What is needed:
Reproduce the full listing as it stands. Images do not belong in the copy.

Data extract:
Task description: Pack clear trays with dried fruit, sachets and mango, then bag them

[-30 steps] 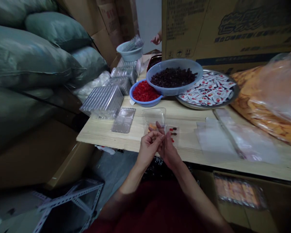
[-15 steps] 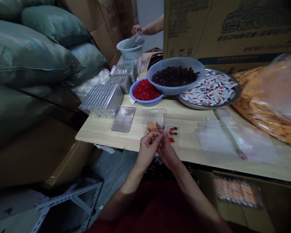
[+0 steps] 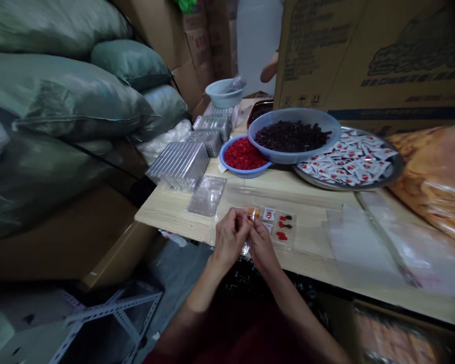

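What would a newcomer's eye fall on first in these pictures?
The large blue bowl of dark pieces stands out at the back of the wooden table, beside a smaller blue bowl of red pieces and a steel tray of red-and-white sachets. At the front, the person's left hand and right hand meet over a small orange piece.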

Result below:
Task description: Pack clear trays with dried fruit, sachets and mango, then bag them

[-30 steps] 
[-15 steps] 
[+0 steps] 

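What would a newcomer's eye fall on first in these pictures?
The large blue bowl of dark pieces stands out at the back of the wooden table, beside a smaller blue bowl of red pieces and a steel tray of red-and-white sachets. At the front, the person's left hand and right hand meet over a small orange piece.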

Nothing further is required of this output.